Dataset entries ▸
Start of Block

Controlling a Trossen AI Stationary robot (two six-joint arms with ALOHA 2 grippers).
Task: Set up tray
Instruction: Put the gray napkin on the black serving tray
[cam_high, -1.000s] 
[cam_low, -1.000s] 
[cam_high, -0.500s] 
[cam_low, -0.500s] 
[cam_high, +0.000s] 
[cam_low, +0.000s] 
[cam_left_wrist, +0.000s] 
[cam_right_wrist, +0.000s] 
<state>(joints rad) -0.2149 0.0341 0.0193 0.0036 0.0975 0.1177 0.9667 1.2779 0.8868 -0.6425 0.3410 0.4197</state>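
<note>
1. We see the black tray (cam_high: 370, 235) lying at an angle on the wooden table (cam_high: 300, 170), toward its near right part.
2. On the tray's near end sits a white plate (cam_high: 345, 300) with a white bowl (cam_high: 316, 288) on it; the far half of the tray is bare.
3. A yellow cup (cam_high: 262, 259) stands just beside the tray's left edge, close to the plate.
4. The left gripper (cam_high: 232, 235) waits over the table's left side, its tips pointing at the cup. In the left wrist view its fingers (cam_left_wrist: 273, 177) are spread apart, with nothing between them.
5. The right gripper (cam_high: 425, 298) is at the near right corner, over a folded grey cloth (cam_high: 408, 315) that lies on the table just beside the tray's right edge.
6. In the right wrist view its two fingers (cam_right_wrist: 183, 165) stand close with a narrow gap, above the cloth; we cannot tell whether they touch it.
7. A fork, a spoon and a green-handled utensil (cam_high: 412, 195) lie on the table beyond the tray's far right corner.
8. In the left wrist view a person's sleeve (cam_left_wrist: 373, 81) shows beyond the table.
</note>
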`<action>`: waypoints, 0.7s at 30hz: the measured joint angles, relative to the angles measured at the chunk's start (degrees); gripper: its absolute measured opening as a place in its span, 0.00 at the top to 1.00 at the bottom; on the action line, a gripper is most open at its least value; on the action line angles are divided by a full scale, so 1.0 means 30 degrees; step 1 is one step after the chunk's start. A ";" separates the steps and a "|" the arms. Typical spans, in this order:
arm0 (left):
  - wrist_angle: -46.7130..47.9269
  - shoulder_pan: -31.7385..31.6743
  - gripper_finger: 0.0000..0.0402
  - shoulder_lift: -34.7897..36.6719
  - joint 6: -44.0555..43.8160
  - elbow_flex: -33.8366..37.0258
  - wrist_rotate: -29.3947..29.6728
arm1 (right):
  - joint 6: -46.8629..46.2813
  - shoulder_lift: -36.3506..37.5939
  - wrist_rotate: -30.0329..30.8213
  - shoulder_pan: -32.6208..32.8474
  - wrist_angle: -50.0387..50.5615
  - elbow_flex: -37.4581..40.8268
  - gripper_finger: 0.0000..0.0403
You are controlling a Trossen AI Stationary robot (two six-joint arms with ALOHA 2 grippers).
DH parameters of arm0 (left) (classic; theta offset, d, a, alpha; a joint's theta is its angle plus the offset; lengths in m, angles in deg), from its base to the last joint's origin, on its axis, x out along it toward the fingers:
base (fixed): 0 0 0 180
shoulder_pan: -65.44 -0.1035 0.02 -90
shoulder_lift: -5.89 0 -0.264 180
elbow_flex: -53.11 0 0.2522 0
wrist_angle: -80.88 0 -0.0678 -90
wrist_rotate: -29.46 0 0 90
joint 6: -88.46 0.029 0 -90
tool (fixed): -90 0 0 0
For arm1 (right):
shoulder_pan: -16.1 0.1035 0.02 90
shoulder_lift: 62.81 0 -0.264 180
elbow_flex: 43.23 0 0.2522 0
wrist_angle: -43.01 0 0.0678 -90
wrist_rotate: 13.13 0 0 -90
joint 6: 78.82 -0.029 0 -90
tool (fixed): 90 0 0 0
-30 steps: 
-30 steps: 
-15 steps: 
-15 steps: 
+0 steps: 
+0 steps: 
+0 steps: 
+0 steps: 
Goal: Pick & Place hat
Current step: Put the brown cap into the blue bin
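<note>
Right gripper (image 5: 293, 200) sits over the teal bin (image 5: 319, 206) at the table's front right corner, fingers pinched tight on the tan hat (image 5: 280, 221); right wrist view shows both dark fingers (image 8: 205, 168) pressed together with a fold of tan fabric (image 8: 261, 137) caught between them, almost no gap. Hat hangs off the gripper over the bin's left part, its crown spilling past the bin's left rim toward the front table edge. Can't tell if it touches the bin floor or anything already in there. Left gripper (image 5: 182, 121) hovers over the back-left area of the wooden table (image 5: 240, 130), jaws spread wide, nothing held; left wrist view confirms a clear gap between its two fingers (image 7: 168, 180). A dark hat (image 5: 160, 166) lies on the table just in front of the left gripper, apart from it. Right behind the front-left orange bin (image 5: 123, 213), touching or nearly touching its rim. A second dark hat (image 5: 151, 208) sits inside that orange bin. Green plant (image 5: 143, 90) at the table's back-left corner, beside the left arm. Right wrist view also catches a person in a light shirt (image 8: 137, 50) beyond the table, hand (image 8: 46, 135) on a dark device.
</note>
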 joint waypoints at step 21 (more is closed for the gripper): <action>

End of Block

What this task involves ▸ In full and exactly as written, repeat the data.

Response below ▸
Controlling a Trossen AI Stationary robot (two six-joint arms with ALOHA 2 grippers).
Task: Set up tray
Instruction: Put the gray napkin on the black serving tray
[cam_high, -1.000s] 
[cam_low, -1.000s] 
[cam_high, -0.500s] 
[cam_low, -0.500s] 
[cam_high, +0.000s] 
[cam_low, +0.000s] 
[cam_left_wrist, +0.000s] 
[cam_right_wrist, +0.000s] 
<state>(joints rad) -0.2149 0.0341 0.0193 0.0036 0.0975 0.1177 0.9667 1.2779 0.8868 -0.6425 0.3410 0.4197</state>
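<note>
1. We see the black tray (cam_high: 370, 235) lying at an angle on the wooden table (cam_high: 300, 170), toward its near right part.
2. On the tray's near end sits a white plate (cam_high: 345, 300) with a white bowl (cam_high: 316, 288) on it; the far half of the tray is bare.
3. A yellow cup (cam_high: 262, 259) stands just beside the tray's left edge, close to the plate.
4. The left gripper (cam_high: 232, 235) waits over the table's left side, its tips pointing at the cup. In the left wrist view its fingers (cam_left_wrist: 273, 177) are spread apart, with nothing between them.
5. The right gripper (cam_high: 425, 298) is at the near right corner, over a folded grey cloth (cam_high: 408, 315) that lies on the table just beside the tray's right edge.
6. In the right wrist view its two fingers (cam_right_wrist: 183, 165) stand close with a narrow gap, above the cloth; we cannot tell whether they touch it.
7. A fork, a spoon and a green-handled utensil (cam_high: 412, 195) lie on the table beyond the tray's far right corner.
8. In the left wrist view a person's sleeve (cam_left_wrist: 373, 81) shows beyond the table.
</note>
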`<action>`: waypoints, 0.7s at 30hz: the measured joint angles, relative to the angles measured at the chunk's start (degrees); gripper: its absolute measured opening as a place in its span, 0.00 at the top to 1.00 at the bottom; on the action line, a gripper is most open at its least value; on the action line angles are divided by a full scale, so 1.0 means 30 degrees; step 1 is one step after the chunk's start. A ";" separates the steps and a "|" the arms. Typical spans, in this order:
arm0 (left):
  - wrist_angle: -46.7130..47.9269
  - shoulder_pan: -31.7385..31.6743
  - gripper_finger: 0.0000..0.0402
  - shoulder_lift: -34.7897..36.6719
  - joint 6: -44.0555..43.8160
  - elbow_flex: -33.8366..37.0258
  - wrist_rotate: -29.3947..29.6728
arm1 (right):
  - joint 6: -46.8629..46.2813
  - shoulder_lift: -36.3506..37.5939
  - wrist_rotate: -30.0329..30.8213
  - shoulder_pan: -32.6208..32.8474
  - wrist_angle: -50.0387..50.5615
  - elbow_flex: -37.4581..40.8268
  - gripper_finger: 0.0000..0.0403
You are controlling a Trossen AI Stationary robot (two six-joint arms with ALOHA 2 grippers).
DH parameters of arm0 (left) (classic; theta offset, d, a, alpha; a joint's theta is its angle plus the offset; lengths in m, angles in deg), from its base to the last joint's origin, on its axis, x out along it toward the fingers:
base (fixed): 0 0 0 180
shoulder_pan: -65.44 -0.1035 0.02 -90
shoulder_lift: -5.89 0 -0.264 180
elbow_flex: -53.11 0 0.2522 0
wrist_angle: -80.88 0 -0.0678 -90
wrist_rotate: -29.46 0 0 90
joint 6: -88.46 0.029 0 -90
tool (fixed): -90 0 0 0
For arm1 (right):
shoulder_pan: -16.1 0.1035 0.02 90
shoulder_lift: 62.81 0 -0.264 180
elbow_flex: 43.23 0 0.2522 0
wrist_angle: -43.01 0 0.0678 -90
wrist_rotate: 13.13 0 0 -90
joint 6: 78.82 -0.029 0 -90
tool (fixed): 90 0 0 0
-30 steps: 
-30 steps: 
-15 steps: 
-15 steps: 
+0 steps: 
+0 steps: 
+0 steps: 
+0 steps: 
Goal: Pick & Place hat
Current step: Put the brown cap into the blue bin
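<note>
Right gripper (image 5: 293, 200) sits over the teal bin (image 5: 319, 206) at the table's front right corner, fingers pinched tight on the tan hat (image 5: 280, 221); right wrist view shows both dark fingers (image 8: 205, 168) pressed together with a fold of tan fabric (image 8: 261, 137) caught between them, almost no gap. Hat hangs off the gripper over the bin's left part, its crown spilling past the bin's left rim toward the front table edge. Can't tell if it touches the bin floor or anything already in there. Left gripper (image 5: 182, 121) hovers over the back-left area of the wooden table (image 5: 240, 130), jaws spread wide, nothing held; left wrist view confirms a clear gap between its two fingers (image 7: 168, 180). A dark hat (image 5: 160, 166) lies on the table just in front of the left gripper, apart from it. Right behind the front-left orange bin (image 5: 123, 213), touching or nearly touching its rim. A second dark hat (image 5: 151, 208) sits inside that orange bin. Green plant (image 5: 143, 90) at the table's back-left corner, beside the left arm. Right wrist view also catches a person in a light shirt (image 8: 137, 50) beyond the table, hand (image 8: 46, 135) on a dark device.
</note>
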 joint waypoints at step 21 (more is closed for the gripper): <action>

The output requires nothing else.